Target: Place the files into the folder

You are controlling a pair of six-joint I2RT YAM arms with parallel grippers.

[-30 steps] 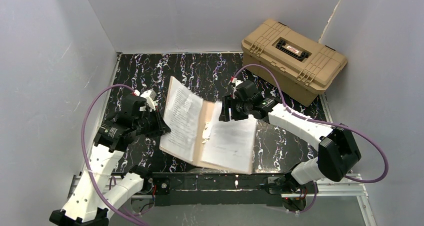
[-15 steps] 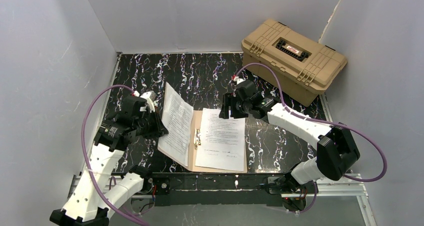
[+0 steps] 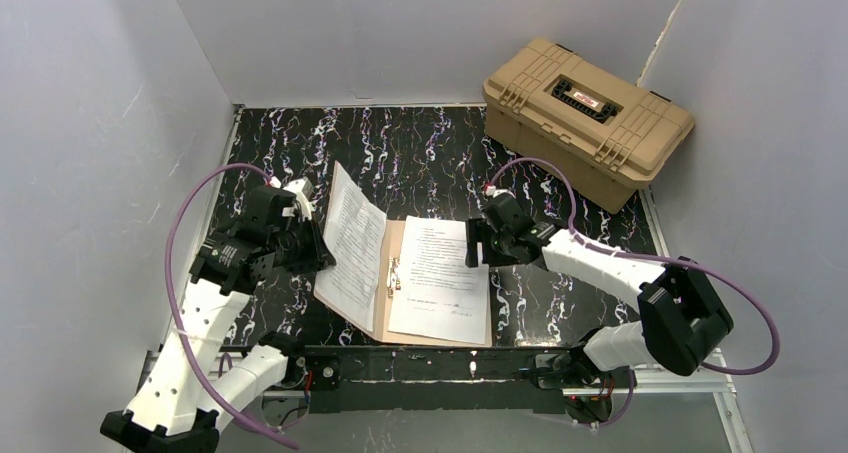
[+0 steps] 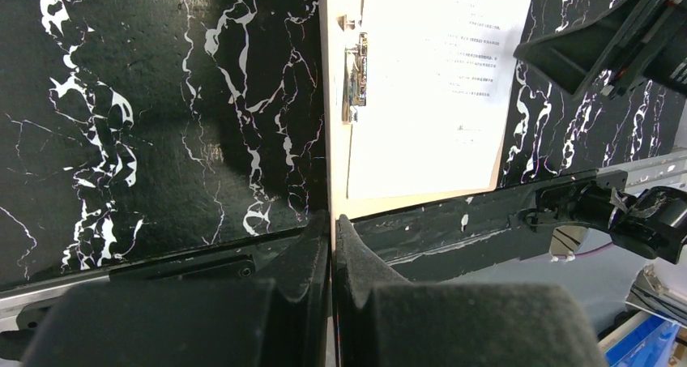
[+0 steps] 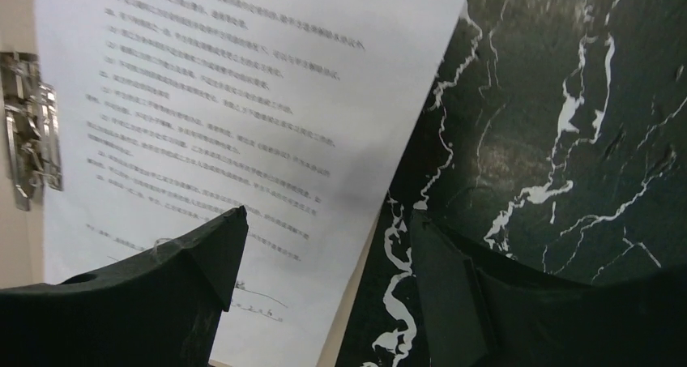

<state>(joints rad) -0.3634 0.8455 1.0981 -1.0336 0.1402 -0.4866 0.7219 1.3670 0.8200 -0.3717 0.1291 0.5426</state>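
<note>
Worktop: black slab with white veining.

A flat tan kraft cardboard folder lies open near the front edge. Its right half is flat on the worktop. Its left cover is tilted steeply up off the surface. A small silver metal clip sits at the inner spine, on the flat half.

Files: one white sheet printed with small black text lies flat on the folder's right half, slightly skewed. Its left edge is right at the clip, though I cannot tell whether the clip overlaps the paper. A second printed white sheet rests against the inner face of the raised cover.

Left fingers: pressed together, pinching the outer edge of the raised cover. In the wrist view the thin tan edge runs straight in between them.

Right fingers: spread wide, holding nothing, at the flat sheet's right edge. One finger is over the paper, the other over bare worktop.

A bulky tan plastic case with a black handle stands at the far right corner, well apart from the folder.
</note>
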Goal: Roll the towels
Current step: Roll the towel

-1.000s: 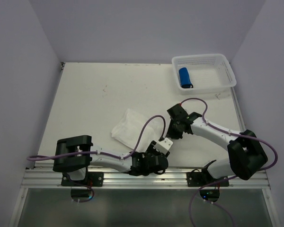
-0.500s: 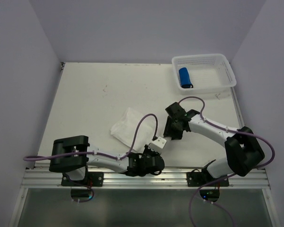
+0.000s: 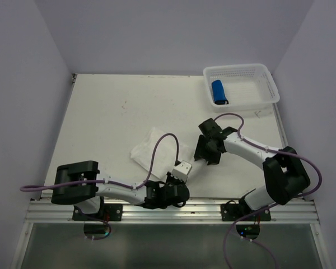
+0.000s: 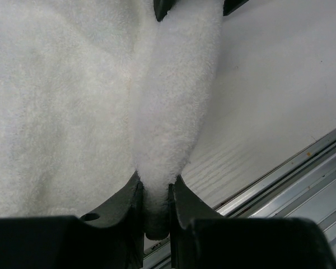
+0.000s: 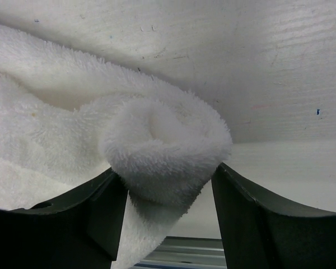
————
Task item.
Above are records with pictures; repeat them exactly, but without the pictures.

Response to the exercise.
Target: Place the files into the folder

You are controlling a pair of six-joint I2RT YAM arms with parallel grippers.

[-30 steps] 
[-15 steps] 
[+0 steps] 
[+0 steps] 
[+0 steps] 

<state>(joints rad) -0.3634 0.8455 1.0981 -1.0336 0.1402 -0.4866 0.7219 1.3670 0.8200 -0.3717 0.1291 0.5426</state>
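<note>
Worktop: black slab with white veining.

A flat tan kraft cardboard folder lies open near the front edge. Its right half is flat on the worktop. Its left cover is tilted steeply up off the surface. A small silver metal clip sits at the inner spine, on the flat half.

Files: one white sheet printed with small black text lies flat on the folder's right half, slightly skewed. Its left edge is right at the clip, though I cannot tell whether the clip overlaps the paper. A second printed white sheet rests against the inner face of the raised cover.

Left fingers: pressed together, pinching the outer edge of the raised cover. In the wrist view the thin tan edge runs straight in between them.

Right fingers: spread wide, holding nothing, at the flat sheet's right edge. One finger is over the paper, the other over bare worktop.

A bulky tan plastic case with a black handle stands at the far right corner, well apart from the folder.
</note>
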Goal: Roll the towels
Current step: Roll the towel

-1.000s: 
-0.500s: 
+0.000s: 
+0.000s: 
+0.000s: 

No additional answer is needed.